12 décembre 1996 |
L'appétit passerait davantage par la tête que par l'estomac
Deux physiologistes de la Faculté de médecine viennent de démontrer que le simple fait de mastiquer des aliments, sans les avaler, suffit à diminuer la faim et provoque, à certains égards, les mêmes réactions physiologiques que la prise d'un repas. Des résultats qui, à l'approche du Temps des Fêtes, devraient faire réfléchir tous ceux qui ont les yeux plus grand que la panse.
"Nous avons réalisé une expérience dans le but d'éclaircir les interactions qui pouvaient exister entre les stimulations sensorielles causées par les aliments, la diminution de la faim au cours d'un repas et la thermogenèse", explique Jacques Leblanc. La thermogenèse est la production de chaleur, provoquée par l'augmentation du métabolisme, qui survient spontanément après l'ingestion de nourriture. "Il semble que notre organisme se prépare à la digestion des aliments en activant le métabolisme, poursuit le chercheur. L'ampleur de cette augmentation dépend des aliments ingérés. Par exemple, la digestion des protéines exige plus d'énergie que celle des glucides et des graisses et de ce fait, produit davantage de chaleur. L'augmentation de métabolisme atteint un pic d'environ 30 %, environ 90 minutes après le début du repas."

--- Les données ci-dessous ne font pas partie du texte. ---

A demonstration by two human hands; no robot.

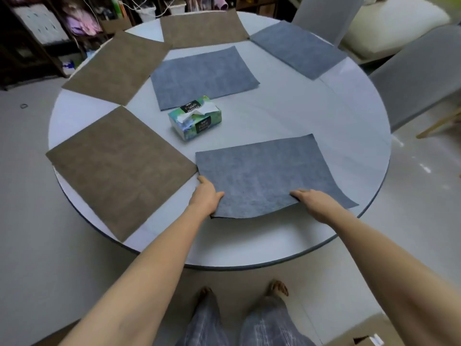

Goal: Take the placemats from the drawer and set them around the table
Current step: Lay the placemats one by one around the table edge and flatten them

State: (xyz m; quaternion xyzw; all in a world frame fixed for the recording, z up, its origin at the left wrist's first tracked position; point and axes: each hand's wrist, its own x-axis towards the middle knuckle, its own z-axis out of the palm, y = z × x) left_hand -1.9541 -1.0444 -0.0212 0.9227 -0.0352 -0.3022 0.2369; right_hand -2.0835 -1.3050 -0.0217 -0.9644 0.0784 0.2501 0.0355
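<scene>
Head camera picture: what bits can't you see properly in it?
- Left hand: its fingers are hidden under the near grey felt placemat.
- Green tissue box: the print is too small to read.
- Drawer: not in view.
- Grey chair: cut off by the right edge.
- Shelves: contents blurred.

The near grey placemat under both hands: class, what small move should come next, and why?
Probably lay it flat and let go. The left hand and right hand hold the near grey placemat by its front edge, which curls up off the table, while its far part already lies down.
</scene>
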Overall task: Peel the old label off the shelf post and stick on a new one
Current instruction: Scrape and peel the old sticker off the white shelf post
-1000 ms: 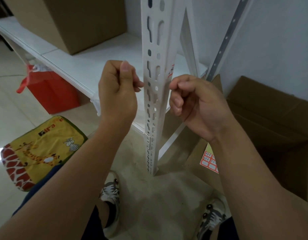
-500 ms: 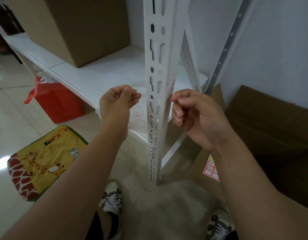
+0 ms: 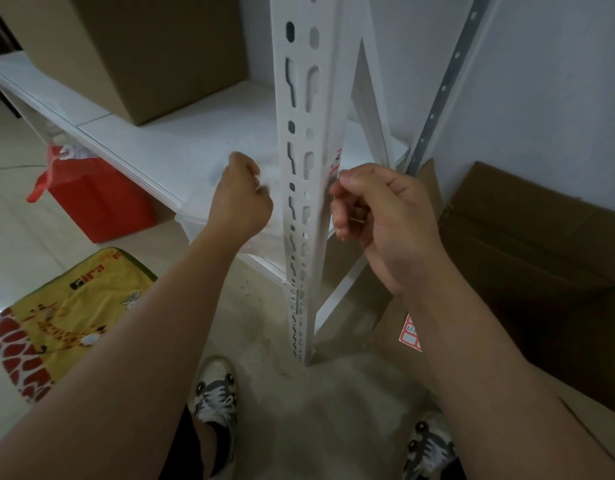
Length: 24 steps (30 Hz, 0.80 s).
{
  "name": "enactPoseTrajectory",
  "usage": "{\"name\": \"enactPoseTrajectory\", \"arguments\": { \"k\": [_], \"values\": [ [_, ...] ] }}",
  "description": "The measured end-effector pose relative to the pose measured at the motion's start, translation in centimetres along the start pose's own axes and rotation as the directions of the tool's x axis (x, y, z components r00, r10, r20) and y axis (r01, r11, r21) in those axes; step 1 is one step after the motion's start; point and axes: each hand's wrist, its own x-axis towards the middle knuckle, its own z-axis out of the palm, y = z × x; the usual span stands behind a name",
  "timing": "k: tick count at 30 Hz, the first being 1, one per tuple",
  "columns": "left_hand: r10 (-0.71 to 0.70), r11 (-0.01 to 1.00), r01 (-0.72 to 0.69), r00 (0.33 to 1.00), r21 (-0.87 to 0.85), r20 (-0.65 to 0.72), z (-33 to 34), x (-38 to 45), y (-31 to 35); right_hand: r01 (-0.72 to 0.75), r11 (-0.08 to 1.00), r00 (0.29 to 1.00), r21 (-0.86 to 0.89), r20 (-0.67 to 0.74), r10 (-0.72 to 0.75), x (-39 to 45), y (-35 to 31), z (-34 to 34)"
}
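Note:
The white slotted shelf post [image 3: 300, 168] stands upright in the middle. A red-and-white old label [image 3: 337, 160] sticks to its right face, seen edge-on. My right hand [image 3: 378, 209] is curled beside the post, and its thumb and forefinger pinch at the label's lower edge. Left of the post, my left hand [image 3: 242, 199] is a blurred loose fist over the shelf board [image 3: 167, 147], and nothing shows in it. A sheet of red-bordered new labels [image 3: 410, 332] lies on cardboard under my right forearm.
A large cardboard box [image 3: 153, 53] stands on the shelf at the back left. An open carton [image 3: 541, 244] sits against the wall on the right. A red bag [image 3: 91, 195] and a giraffe-print cushion [image 3: 63, 317] lie on the floor left. My shoes [image 3: 216, 393] are below.
My left hand has dropped from beside the post and moved left, down over the shelf board. My right hand has stayed at the label on the post's right face.

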Motion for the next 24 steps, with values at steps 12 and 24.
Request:
{"name": "enactPoseTrajectory", "arguments": {
  "k": [12, 24],
  "values": [
    [0.082, 0.845, -0.286, 0.905, -0.452, -0.418, -0.1, -4.3, 4.4, 0.052, 0.994, 0.992, -0.094, -0.114, -0.062, 0.2, -0.1, 1.1],
    [0.309, 0.693, -0.476, 0.875, -0.542, -0.373, 0.3, -6.7, 4.8, 0.111, 0.992, 0.993, -0.065, -0.041, -0.114, 0.6, 0.3, 0.9]
  ]
}}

Le professeur Leblanc et l'étudiante-chercheure Julie Soucy ont invité des sujets, à jeun depuis plusieurs heures, à manger deux petits gâteaux au caramel. Les sujets du premier groupe devaient manger leurs gâteaux d'une traite alors que ceux du deuxième groupe les dégustaient en huit parts égales, à raison d'une portion à toutes les dix minutes. De leur côté, les sujets du troisième groupe devaient mastiquer les gâteaux, sans en avaler une seule bouchée, pour ensuite les recracher. Enfin, les chercheurs ont demandé aux infortunés sujets du groupe témoin de mastiquer comme s'ils mangeaient des gâteaux alors que rien ne leur était servi. À intervalles réguliers, les chercheurs enregistraient différents paramètres vitaux de leurs invités, notamment la consommation d'oxygène, un indicateur du taux métabolique et de la production de chaleur. De plus, les sujets devaient évaluer l'évolution de leur sensation de faim.
Pendant les 40 premières minutes qui suivent le début du repas, rapportent les chercheurs dans une récente édition de l'American Journal of Physiology, le métabolisme des sujets qui mastiquaient les gâteaux sans les avaler augmente davantage que celui du groupe deux (les petites portions). "Ceci démontre que ce sont les stimulations sensorielles, et non l'ingestion de nourriture, qui déclenchent la production de chaleur", dit Jacques Leblanc. La sensation de faim après 90 minutes avait diminué davantage chez les sujets qui avaient pris leur repas en huit portions que chez ceux qui l'avaient pris d'un seul coup. Plus encore, les sujets qui n'avaient fait que mastiquer les gâteaux avaient moins faim après 90 minutes qu'au début de l'expérience. "Ces données indiquent clairement le rôle des stimulations sensorielles dans le contrôle de la faim", ajoute-t-il.
Conclusion? "Si on mange lentement, résume Jacques Leblanc, en douceur, si on se laisse envahir par les sensations, on contrôle mieux notre appétit et on goûte davantage les plaisirs d'un bon repas."